Personal information
- Full name: Pedro da Silva Moutinho
- Date of birth: 9 September 1979 (age 46)
- Place of birth: Santo Tirso, Portugal
- Height: 1.86 m (6 ft 1 in)
- Position: Centre-forward

Youth career
- 1991–1996: Tirsense
- 1996–1998: Vitória Guimarães

Senior career*
- Years: Team / Apps / (Gls)
- 1998–1999: Rio Maior
- 1999–2002: Marítimo B / 58 / (11)
- 2000–2004: Marítimo / 2 / (0)
- 2002: → Famalicão (loan) / 21 / (6)
- 2002–2004: → Penafiel (loan) / 31 / (5)
- 2004–2008: Falkirk / 105 / (16)
- 2008–2009: Marítimo / 3 / (0)
- 2008–2009: Marítimo B / 6 / (3)
- 2009: → Rio Ave (loan) / 11 / (0)
- 2009–2010: Falkirk / 25 / (5)
- 2010: AEP / 3 / (1)
- 2011: Falkirk / 10 / (0)
- 2011–2012: Brașov / 30 / (7)
- 2012–2013: Atlético Baleares / 6 / (0)
- 2015: Stenhousemuir / 2 / (0)
- 2016–2017: Caniçal / 30 / (4)
- Total:  / 343 / (58)

International career
- 2000: Portugal U20 / 3 / (1)
- 2000: Portugal U21 / 1 / (0)

= Pedro Moutinho =

Portuguese footballer

Pedro da Silva Moutinho (born 9 September 1979) is a Portuguese retired footballer who played as a centre-forward.

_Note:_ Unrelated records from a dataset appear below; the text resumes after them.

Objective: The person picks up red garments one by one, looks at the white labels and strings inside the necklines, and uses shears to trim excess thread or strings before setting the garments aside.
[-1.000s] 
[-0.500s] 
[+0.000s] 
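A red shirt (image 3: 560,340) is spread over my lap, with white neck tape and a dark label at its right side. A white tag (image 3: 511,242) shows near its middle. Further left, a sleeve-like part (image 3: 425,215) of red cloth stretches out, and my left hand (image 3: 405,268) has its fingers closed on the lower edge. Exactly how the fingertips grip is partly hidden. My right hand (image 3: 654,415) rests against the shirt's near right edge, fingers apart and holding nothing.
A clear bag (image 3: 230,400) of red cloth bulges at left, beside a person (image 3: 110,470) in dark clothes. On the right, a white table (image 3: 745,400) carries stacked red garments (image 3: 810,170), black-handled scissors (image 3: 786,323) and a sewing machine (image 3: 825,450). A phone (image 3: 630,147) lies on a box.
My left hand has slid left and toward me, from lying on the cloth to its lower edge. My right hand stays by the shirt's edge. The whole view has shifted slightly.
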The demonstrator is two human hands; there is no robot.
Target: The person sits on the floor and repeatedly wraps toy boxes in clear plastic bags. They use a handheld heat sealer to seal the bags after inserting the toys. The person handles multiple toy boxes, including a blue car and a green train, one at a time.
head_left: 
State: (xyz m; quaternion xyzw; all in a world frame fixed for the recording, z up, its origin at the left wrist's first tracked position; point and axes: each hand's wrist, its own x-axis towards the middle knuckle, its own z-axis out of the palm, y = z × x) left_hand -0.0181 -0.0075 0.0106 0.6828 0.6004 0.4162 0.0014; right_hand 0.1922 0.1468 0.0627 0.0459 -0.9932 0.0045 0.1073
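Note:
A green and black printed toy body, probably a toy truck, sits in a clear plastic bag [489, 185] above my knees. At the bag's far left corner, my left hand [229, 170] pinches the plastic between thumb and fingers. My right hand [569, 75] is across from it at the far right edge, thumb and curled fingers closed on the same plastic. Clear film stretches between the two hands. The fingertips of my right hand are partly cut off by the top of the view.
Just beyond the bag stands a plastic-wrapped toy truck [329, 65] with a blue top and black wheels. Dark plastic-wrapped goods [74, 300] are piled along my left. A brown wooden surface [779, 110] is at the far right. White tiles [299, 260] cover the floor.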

He spent most of his professional career in Scotland with Falkirk (three spells, 161 overall appearances and 23 goals). Other than in his own country, he also competed in Cyprus and Romania.

==Club career==
Born in Santo Tirso, Porto District, Moutinho moved to C.S. Marítimo from amateurs U.D. Rio Maior, but spent the better part of his early years with the former's reserves. He also served two loans whilst under contract, including a two-year spell at F.C. Penafiel of the Segunda Liga.

In summer 2004, Moutinho signed a one-year contract with Falkirk in Scotland. He scored 19 competitive goals in his first four seasons at the club, including a memorable one against Rangers for the equaliser in a 2–2 draw in 2005, but a knee injury kept him out of the second half of his team's Scottish First Division championship-winning side in 2004–05.

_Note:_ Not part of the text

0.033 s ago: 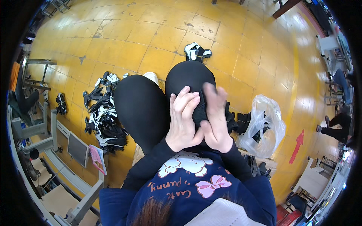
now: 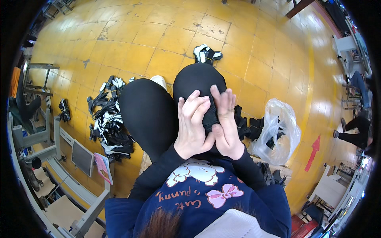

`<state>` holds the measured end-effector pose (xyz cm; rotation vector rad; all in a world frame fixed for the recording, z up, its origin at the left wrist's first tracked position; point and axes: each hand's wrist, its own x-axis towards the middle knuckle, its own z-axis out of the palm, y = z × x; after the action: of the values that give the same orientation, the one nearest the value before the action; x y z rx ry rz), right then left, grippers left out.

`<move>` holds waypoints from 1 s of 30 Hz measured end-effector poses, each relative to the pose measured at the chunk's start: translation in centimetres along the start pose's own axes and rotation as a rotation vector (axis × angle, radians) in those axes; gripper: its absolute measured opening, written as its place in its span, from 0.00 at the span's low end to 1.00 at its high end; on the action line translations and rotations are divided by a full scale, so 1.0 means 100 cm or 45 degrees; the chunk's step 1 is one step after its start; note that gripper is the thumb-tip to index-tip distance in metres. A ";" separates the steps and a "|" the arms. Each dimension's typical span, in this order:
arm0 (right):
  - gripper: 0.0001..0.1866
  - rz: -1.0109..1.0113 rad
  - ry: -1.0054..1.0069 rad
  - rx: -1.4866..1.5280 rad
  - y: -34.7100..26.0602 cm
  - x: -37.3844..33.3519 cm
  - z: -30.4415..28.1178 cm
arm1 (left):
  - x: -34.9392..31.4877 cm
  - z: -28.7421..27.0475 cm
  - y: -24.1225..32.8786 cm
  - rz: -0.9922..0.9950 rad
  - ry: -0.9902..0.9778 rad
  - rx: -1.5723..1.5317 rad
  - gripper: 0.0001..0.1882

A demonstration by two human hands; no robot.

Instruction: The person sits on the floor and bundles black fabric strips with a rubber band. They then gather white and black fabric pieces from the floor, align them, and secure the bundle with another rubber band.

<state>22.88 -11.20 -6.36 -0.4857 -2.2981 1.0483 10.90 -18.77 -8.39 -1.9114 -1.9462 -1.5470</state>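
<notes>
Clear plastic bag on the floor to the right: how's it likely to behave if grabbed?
Likely floppy: the clear plastic bag is thin, crumpled film. Possibly slippery, given its glossy highlights. The dark pieces showing in or through it might weigh it down, if inside.

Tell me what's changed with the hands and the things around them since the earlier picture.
The fingers of the person's bare right hand have shifted slightly left, toward the bare left hand. Nothing was visibly taken hold of or let go. The left hand, the clear plastic bag and the pile of flat black-and-white pieces stayed put.
</notes>
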 end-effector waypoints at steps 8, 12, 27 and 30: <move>0.39 -0.017 -0.064 0.135 0.003 -0.002 -0.003 | 0.002 0.002 -0.009 0.017 -0.056 0.014 0.39; 0.37 -0.045 0.063 0.280 0.007 -0.004 0.002 | 0.005 -0.002 -0.006 -0.007 -0.085 -0.023 0.38; 0.39 -0.027 -0.154 -0.013 0.003 0.006 -0.010 | 0.012 -0.026 -0.002 -0.057 -0.041 -0.058 0.40; 0.41 -0.082 0.401 0.416 0.013 -0.001 0.009 | 0.018 -0.029 0.004 -0.061 -0.039 -0.019 0.37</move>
<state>22.50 -10.92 -7.90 -0.4079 -1.8145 1.1935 9.04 -19.32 -5.56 -1.9194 -2.0130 -1.5577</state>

Moutinho was close to sealing a transfer to Kayserispor, but the deal was not concluded before the closure of the Turkish January transfer window. On 21 May 2008, he left Falkirk and returned to his country by rejoining Marítimo; he remarked "I am going to keep the house I have in Falkirk and hopefully I’ll be back. I feel now is the right move for me with a two-year contract but after that I will be a free agent again and who knows".

Rarely used during his second stint in Madeira, Moutinho finished the campaign on loan to Rio Ave F.C. also of the Primeira Liga. He also did not manage to find the net here.

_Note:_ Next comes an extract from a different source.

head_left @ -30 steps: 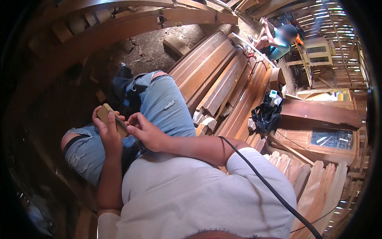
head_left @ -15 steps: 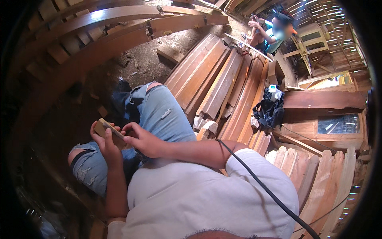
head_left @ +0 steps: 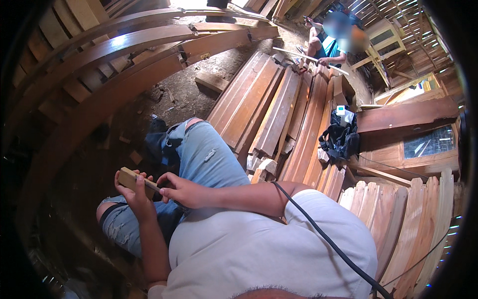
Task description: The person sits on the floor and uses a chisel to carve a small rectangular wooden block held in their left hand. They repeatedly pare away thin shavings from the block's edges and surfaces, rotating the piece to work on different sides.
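Observation:
A small pale wooden block point(head_left: 127, 177) rests in my left hand point(head_left: 139, 199), its fingers wrapped around it above my bent left knee. Close by on the right, my right hand point(head_left: 181, 191) is closed around a slim greyish tool point(head_left: 153, 186). The tool's thin end lies against or just over the near side of the block. Its exact kind is too small to tell, and my fingers hide the rest of it.
Long stacked wooden boards point(head_left: 254, 94) lie ahead to the right. Curved wooden beams point(head_left: 149, 37) sweep across the upper left. A black bag point(head_left: 340, 137) sits beside the boards. A co-worker point(head_left: 331, 47) sits at the far end. A black cable point(head_left: 328, 234) crosses my right arm.
My right hand has drawn slightly back from the left, and more of the slim tool shows. The co-worker's arm has come down toward a long pale stick. The whole view has shifted a little.

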`<state>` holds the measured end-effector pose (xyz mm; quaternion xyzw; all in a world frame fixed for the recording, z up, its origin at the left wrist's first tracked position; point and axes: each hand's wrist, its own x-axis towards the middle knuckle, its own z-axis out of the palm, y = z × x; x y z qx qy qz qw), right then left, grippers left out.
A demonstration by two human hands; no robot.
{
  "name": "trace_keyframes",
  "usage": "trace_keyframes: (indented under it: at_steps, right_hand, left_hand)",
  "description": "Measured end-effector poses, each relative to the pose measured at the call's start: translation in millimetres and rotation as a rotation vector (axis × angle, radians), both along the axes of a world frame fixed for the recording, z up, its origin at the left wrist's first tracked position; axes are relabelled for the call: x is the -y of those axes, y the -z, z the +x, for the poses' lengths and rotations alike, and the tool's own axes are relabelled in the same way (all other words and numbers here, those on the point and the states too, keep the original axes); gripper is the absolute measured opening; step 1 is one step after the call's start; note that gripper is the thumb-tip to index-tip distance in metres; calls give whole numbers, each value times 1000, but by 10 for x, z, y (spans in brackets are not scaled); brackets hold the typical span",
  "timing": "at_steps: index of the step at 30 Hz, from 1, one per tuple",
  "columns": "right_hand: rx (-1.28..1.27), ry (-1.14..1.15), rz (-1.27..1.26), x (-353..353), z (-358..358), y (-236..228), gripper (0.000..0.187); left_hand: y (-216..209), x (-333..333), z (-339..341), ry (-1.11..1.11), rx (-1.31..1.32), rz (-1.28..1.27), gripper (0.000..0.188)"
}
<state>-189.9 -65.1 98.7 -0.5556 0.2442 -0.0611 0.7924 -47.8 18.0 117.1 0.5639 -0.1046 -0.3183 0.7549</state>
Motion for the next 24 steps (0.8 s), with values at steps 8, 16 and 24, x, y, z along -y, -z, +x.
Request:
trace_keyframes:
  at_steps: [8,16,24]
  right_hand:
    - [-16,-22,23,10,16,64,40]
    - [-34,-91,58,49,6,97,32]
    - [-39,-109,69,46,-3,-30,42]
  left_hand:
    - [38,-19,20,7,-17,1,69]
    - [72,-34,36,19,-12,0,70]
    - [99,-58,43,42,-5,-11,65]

In October 2009, Moutinho was released by Marítimo and returned to Falkirk. On 8 November, he started and scored during their 3–3 home draw with Celtic and, in January of the following year, his contract was extended until the end of 2009–10.

Moutinho left the Falkirk Stadium on 13 May 2010, signing with AEP Paphos FC from Cyprus. In late January 2011, however, following a trial at fellow Scottish Premier League side Motherwell, he re-signed with Falkirk for a third time, being released at the end of the season.

In early August 2011, the 32-year-old Moutinho changed teams and countries again, joining FC Brașov in Romania. Subsequently, he agreed to a one-year deal at CD Atlético Baleares of the Spanish Segunda División B.

On 31 March 2015, after nearly two years out of football, Moutinho moved to Scottish League One club Stenhousemuir until June. At the end of the campaign, he was released.

After one season in the Portuguese lower leagues, being relegated with C.F. Caniçal, Moutinho retired at 37 and became a football consultant in Madeira.